Um dos episódios da guerra de independência da Croácia voltou a ser lembrado na atual edição da Copa do Mundo. Natural da Sérvia, o goleiro Borjan, que defendeu o Canadá no Mundial, foi alvo de provocação em referência à cidade de Knin. O episódio rendeu uma punição à Federação Croata.

Professor de Relações Internacionais da Uerj, Paulo Velasco detalhou o que ocorreu na cidade.

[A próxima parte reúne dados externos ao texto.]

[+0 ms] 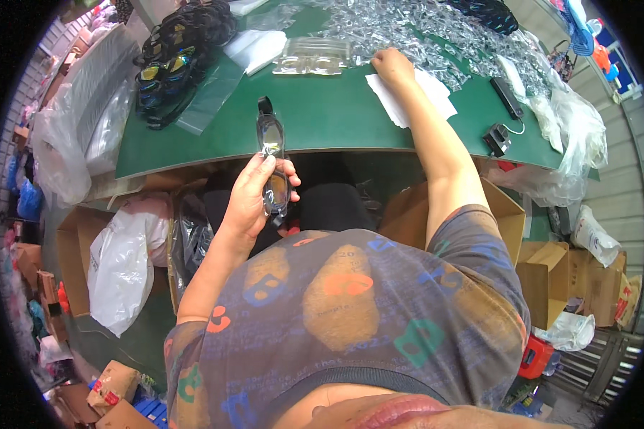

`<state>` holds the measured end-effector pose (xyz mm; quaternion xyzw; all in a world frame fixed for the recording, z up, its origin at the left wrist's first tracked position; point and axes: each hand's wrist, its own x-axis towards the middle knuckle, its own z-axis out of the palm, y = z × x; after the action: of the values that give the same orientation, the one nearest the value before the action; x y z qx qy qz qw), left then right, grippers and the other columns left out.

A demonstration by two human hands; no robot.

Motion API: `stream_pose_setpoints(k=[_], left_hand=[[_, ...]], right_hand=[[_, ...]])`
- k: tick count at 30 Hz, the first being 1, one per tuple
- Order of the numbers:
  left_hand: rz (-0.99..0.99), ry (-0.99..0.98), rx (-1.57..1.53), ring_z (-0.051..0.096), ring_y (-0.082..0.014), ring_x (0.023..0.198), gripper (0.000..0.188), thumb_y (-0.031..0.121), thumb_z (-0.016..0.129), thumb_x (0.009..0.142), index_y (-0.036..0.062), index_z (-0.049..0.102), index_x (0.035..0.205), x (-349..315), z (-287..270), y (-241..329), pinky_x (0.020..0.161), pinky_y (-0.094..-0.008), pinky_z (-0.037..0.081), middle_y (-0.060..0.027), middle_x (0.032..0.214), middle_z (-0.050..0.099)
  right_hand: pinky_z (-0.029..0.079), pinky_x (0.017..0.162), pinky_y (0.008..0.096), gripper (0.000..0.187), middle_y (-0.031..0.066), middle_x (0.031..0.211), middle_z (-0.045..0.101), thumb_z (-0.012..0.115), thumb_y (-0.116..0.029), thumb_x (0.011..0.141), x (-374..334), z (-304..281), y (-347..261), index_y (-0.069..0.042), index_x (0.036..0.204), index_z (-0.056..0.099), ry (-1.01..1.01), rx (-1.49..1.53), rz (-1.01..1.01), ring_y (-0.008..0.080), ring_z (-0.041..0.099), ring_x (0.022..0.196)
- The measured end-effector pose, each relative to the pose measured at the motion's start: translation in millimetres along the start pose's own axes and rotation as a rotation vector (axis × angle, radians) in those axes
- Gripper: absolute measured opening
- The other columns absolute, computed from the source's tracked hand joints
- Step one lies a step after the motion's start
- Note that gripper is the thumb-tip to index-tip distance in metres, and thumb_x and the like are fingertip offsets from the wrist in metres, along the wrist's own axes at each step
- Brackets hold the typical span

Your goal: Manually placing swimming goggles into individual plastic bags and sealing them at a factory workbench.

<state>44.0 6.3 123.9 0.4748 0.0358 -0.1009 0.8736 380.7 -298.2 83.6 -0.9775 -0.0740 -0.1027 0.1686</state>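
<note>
Fingers [283,171] of your left hand [254,196] wrap a dark swim goggle [272,154], lifted mid-frame over the green table [315,121] edge, seemingly for inspection. Farther up, your right hand [392,66] rests curled on white paper sheets [415,96]; whether it grips anything is unclear.

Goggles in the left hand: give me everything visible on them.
The goggles are a dark swim pair with two glossy lenses that catch glare, a black frame and a black strap end at the top. They look like plastic and rubber. They stand on end over the near edge of the green table. The left hand grips the lower lens, thumb across the front. Nothing else touches them.
</note>
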Motion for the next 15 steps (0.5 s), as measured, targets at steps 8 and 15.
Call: stream_pose_setpoints(k=[8,15], left_hand=[[-0.058,0.005,-0.044,0.069,-0.0207,0.091,0.025,0.025,0.05,0.11,0.0062,0.055,0.126,9,-10,-13,0.072,-0.0362,0.061,-0.0088,0.103,0.067],[-0.123,-0.002,-0.063,0.069,-0.0214,0.092,0.027,0.025,0.054,0.108,0.005,0.056,0.126,24,-1,-29,0.073,-0.0379,0.063,-0.0105,0.104,0.067]], right_hand=[[0.051,0.078,0.026,0.036,0.0005,0.093,0.072,0.072,-0.035,0.096,-71,-75,-16,-0.003,0.113,0.075,-0.065,0.948,-0.092,0.0088,0.064,0.083],[0.05,0.083,0.0323,0.016,0.0112,0.098,0.067,0.063,-0.008,0.095,-150,-98,-80,0.004,0.102,0.071,-0.672,1.469,-0.527,0.0216,0.063,0.09]])
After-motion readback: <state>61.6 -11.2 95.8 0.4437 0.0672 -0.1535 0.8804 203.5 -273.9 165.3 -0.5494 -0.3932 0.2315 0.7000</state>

- O episódio de Knin foi um dos mais dramáticos de limpeza étnica contra os sérvios no contexto da guerra da Croácia. Trata-se da Operação Tempestade, na qual o exército croata fez bombardeios indiscriminados contra a cidade. Knin era então capital de um território da Croácia que se pretendia ser independente - e explicou:

- Krajina era um território de minoria sérvia dentro da Croácia. Esta região pretendia ser independente do governo de Zagreb (capital croata). Evidentemente, a Croácia não queria permitir que existisse esse clamor independentista - acrescentou.

Velasco detalhou as marcas que ficaram deste período.

- Houve esse ataque a Knin, a essa república que os sérvios tentaram implementar. Isto gerou um massacre. Houve um bombardeio aéreo, com muitos feridos e mortos a ponto do Tribunal Penal Internacional, feito para a antiga Iugoslávia, ter investigado também este episódio por conta de possível violação de direitos internacionais humanitários. Os soldados da ONU, inclusive, foram impedidos na época de prestar ajuda humanitária. É uma mancha na história da Croácia - afirmou.

Croácia - Modric e Perisic
Modric e Perisic: esperanças croatas contra o Brasil (Foto: Ina Fassbender/AFP)

Em meio a tantos desencontros, a Croácia tenta dar um orgulho em campo para sua nação. Nesta sexta-feira (9), diante do Brasil, a geração capitaneada por Modric e que tem nomes como Perisic e Petkovic surge como caminho ideal para um novo tempo.